BSD 3-Clause "New" or "Revised" License

809 stars 229 forks source link

Two A100 nodes cannot reach ideal all-reduce performance #175

Open lcw2 opened 10 months ago

lcw2 commented 10 months ago

Hello, We ary trying to test all-reduce performance for A100 of two nodes, eyery node the configuration is as follows: A100 8, IB 200Gb 4 (dual port),

We tested three scenarios:

ib_bw_write of NIC within two nodes
singleNode, ./build/all_reduce_perf -b 8 -e 4G -f 2 -g 8, result: 232.54GB/s
nccl all-reduce between two nodes only 86GB/s。There is a big gap compared to the theoretical value(100 GB/s), why is this? log: test.log

sjeaugey commented 10 months ago

It would be helpful to provide the topology dump (set NCCL_TOPO_DUMP_FILE=system.txt then post the generated file).

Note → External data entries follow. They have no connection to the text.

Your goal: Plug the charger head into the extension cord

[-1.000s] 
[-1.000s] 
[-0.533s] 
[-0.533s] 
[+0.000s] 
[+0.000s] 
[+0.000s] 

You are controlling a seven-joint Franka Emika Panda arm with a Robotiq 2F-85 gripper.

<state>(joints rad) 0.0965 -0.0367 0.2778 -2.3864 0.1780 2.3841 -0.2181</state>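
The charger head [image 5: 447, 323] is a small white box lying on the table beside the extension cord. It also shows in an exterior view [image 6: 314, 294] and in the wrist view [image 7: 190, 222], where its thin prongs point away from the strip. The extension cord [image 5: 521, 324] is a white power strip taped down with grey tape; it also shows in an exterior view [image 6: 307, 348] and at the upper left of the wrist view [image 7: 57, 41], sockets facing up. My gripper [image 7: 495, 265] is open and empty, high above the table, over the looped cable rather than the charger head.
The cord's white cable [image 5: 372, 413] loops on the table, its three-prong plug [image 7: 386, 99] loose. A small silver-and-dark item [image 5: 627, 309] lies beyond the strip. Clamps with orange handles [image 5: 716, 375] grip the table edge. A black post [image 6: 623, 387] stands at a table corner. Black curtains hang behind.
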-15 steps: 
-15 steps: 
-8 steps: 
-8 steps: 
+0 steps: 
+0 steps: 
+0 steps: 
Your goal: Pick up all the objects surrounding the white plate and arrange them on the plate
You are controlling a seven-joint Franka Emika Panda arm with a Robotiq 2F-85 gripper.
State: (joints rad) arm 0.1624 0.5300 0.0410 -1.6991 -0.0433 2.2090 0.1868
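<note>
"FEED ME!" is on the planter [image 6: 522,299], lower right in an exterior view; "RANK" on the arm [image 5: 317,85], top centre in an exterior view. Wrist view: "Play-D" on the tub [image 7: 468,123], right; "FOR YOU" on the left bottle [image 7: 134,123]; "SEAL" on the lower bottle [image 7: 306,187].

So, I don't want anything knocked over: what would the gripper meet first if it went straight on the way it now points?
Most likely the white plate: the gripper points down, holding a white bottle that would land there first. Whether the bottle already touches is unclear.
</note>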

It's still not clear to me whether the peak theoretical is 100GB/s or 200GB/s (as NICs are dual port -- but are they Gen4 or Gen5?).

lcw2 commented 10 months ago

system.txt: system.txt PCIe:

lcw2 commented 10 months ago

And I also curious about why is the PCIe 4 bandwidth considered to be 24GB/s. @sjeaugey

sjeaugey commented 10 months ago

why is the PCIe 4 bandwidth considered to be 24GB/s.

Why not? That's what we see, just like Gen3 can reach 12 GB/s and Gen5 can reach 48 GB/s. Maybe a bit more than that, but not much, so those numbers are the ones we aim for.